• TASK BRIEF:
Give back the data in full, with every line exact.

____________________

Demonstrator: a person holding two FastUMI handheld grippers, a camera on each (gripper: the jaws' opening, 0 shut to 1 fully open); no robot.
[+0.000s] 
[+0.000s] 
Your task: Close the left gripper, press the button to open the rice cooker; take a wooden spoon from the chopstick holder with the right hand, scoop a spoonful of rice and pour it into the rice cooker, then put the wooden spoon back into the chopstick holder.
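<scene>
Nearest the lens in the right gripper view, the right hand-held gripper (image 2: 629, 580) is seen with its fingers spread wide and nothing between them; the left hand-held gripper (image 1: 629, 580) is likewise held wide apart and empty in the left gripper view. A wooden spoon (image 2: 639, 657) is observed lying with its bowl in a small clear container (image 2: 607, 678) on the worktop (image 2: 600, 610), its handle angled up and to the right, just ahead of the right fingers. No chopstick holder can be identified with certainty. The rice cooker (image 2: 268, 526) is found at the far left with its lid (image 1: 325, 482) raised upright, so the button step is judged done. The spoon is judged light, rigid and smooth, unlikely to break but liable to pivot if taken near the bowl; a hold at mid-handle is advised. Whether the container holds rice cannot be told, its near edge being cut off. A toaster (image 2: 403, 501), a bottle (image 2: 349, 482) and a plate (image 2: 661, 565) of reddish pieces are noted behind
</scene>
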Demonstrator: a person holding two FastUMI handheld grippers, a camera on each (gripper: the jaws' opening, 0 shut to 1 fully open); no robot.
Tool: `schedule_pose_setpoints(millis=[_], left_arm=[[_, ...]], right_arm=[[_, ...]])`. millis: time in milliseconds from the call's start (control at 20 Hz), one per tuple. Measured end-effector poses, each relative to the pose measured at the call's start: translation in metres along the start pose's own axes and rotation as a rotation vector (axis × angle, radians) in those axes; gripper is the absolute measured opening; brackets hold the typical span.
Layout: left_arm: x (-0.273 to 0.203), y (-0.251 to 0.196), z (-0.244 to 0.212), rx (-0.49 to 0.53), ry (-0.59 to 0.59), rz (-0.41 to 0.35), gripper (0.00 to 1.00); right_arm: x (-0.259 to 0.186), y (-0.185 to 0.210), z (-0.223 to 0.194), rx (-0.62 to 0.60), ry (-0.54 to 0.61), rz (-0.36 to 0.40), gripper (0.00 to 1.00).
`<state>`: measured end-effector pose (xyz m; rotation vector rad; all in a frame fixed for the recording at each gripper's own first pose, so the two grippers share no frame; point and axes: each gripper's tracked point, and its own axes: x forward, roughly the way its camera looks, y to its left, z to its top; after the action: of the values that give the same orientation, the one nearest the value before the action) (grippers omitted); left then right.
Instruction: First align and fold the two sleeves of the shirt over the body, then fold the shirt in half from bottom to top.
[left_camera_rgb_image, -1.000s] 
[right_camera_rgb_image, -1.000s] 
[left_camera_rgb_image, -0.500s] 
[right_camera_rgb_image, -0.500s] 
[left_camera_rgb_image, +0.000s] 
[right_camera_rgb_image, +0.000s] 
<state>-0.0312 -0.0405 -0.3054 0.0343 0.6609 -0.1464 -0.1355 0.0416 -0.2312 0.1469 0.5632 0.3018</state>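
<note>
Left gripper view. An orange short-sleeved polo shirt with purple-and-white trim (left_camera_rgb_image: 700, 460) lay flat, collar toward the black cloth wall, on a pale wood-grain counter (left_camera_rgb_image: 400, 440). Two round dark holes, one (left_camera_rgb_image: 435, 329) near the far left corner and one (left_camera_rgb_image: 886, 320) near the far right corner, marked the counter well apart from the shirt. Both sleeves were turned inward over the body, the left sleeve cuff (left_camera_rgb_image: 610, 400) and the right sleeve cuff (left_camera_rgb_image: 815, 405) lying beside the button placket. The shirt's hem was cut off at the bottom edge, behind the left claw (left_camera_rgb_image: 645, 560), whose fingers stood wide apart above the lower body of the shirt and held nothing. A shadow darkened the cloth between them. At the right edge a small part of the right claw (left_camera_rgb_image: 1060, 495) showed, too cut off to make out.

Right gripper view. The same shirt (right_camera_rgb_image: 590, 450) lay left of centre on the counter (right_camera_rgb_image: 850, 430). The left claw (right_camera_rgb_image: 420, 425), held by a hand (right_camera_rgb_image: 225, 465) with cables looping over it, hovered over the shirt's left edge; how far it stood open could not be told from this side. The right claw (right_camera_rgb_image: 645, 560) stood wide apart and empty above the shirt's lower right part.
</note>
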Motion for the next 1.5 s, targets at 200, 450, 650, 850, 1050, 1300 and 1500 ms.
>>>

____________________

• OUTPUT:
Demonstrator: a person holding two FastUMI handheld grippers, a camera on each (gripper: the jaws' opening, 0 shut to 1 fully open); no robot.
[+0.000s] 
[+0.000s] 
Your task: Close the left gripper, press the button to open the rice cooker; take a wooden spoon from the chopstick holder with the right hand, scoop a spoonful of rice and pour it into the rice cooker, then put the wooden spoon back into the chopstick holder.
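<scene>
Nearest the lens in the right gripper view, the right hand-held gripper (image 2: 629, 580) is seen with its fingers spread wide and nothing between them; the left hand-held gripper (image 1: 629, 580) is likewise held wide apart and empty in the left gripper view. A wooden spoon (image 2: 639, 657) is observed lying with its bowl in a small clear container (image 2: 607, 678) on the worktop (image 2: 600, 610), its handle angled up and to the right, just ahead of the right fingers. No chopstick holder can be identified with certainty. The rice cooker (image 2: 268, 526) is found at the far left with its lid (image 1: 325, 482) raised upright, so the button step is judged done. The spoon is judged light, rigid and smooth, unlikely to break but liable to pivot if taken near the bowl; a hold at mid-handle is advised. Whether the container holds rice cannot be told, its near edge being cut off. A toaster (image 2: 403, 501), a bottle (image 2: 349, 482) and a plate (image 2: 661, 565) of reddish pieces are noted behind
</scene>
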Demonstrator: a person holding two FastUMI handheld grippers, a camera on each (gripper: the jaws' opening, 0 shut to 1 fully open); no robot.
Tool: `schedule_pose_setpoints(millis=[_], left_arm=[[_, ...]], right_arm=[[_, ...]])`. millis: time in milliseconds from the call's start (control at 20 Hz), one per tuple. Measured end-effector poses, each relative to the pose measured at the call's start: translation in metres along the start pose's own axes and rotation as a rotation vector (axis × angle, radians) in those axes; gripper is the absolute measured opening; brackets hold the typical span.
Layout: left_arm: x (-0.273 to 0.203), y (-0.251 to 0.196), z (-0.244 to 0.212), rx (-0.49 to 0.53), ry (-0.59 to 0.59), rz (-0.41 to 0.35), gripper (0.00 to 1.00); right_arm: x (-0.259 to 0.186), y (-0.185 to 0.210), z (-0.223 to 0.194), rx (-0.62 to 0.60), ry (-0.54 to 0.61), rz (-0.36 to 0.40), gripper (0.00 to 1.00).
`<state>`: measured end-effector pose (xyz m; rotation vector rad; all in a frame fixed for the recording at each gripper's own first pose, so the two grippers share no frame; point and axes: each gripper's tracked point, and its own axes: x forward, roughly the way its camera looks, y to its left, z to its top; after the action: of the values that give the same orientation, the one nearest the value before the action) (grippers omitted); left then right.
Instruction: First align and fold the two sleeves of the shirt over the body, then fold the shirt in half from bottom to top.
[left_camera_rgb_image, -1.000s] 
[right_camera_rgb_image, -1.000s] 
[left_camera_rgb_image, -0.500s] 
[right_camera_rgb_image, -0.500s] 
[left_camera_rgb_image, +0.000s] 
[right_camera_rgb_image, +0.000s] 
<state>-0.0312 -0.0405 -0.3054 0.0343 0.6609 -0.1464 -0.1355 0.0416 -0.2312 0.1469 0.5632 0.3018</state>
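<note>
Left gripper view. An orange short-sleeved polo shirt with purple-and-white trim (left_camera_rgb_image: 700, 460) lay flat, collar toward the black cloth wall, on a pale wood-grain counter (left_camera_rgb_image: 400, 440). Two round dark holes, one (left_camera_rgb_image: 435, 329) near the far left corner and one (left_camera_rgb_image: 886, 320) near the far right corner, marked the counter well apart from the shirt. Both sleeves were turned inward over the body, the left sleeve cuff (left_camera_rgb_image: 610, 400) and the right sleeve cuff (left_camera_rgb_image: 815, 405) lying beside the button placket. The shirt's hem was cut off at the bottom edge, behind the left claw (left_camera_rgb_image: 645, 560), whose fingers stood wide apart above the lower body of the shirt and held nothing. A shadow darkened the cloth between them. At the right edge a small part of the right claw (left_camera_rgb_image: 1060, 495) showed, too cut off to make out.

Right gripper view. The same shirt (right_camera_rgb_image: 590, 450) lay left of centre on the counter (right_camera_rgb_image: 850, 430). The left claw (right_camera_rgb_image: 420, 425), held by a hand (right_camera_rgb_image: 225, 465) with cables looping over it, hovered over the shirt's left edge; how far it stood open could not be told from this side. The right claw (right_camera_rgb_image: 645, 560) stood wide apart and empty above the shirt's lower right part.
</note>
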Motion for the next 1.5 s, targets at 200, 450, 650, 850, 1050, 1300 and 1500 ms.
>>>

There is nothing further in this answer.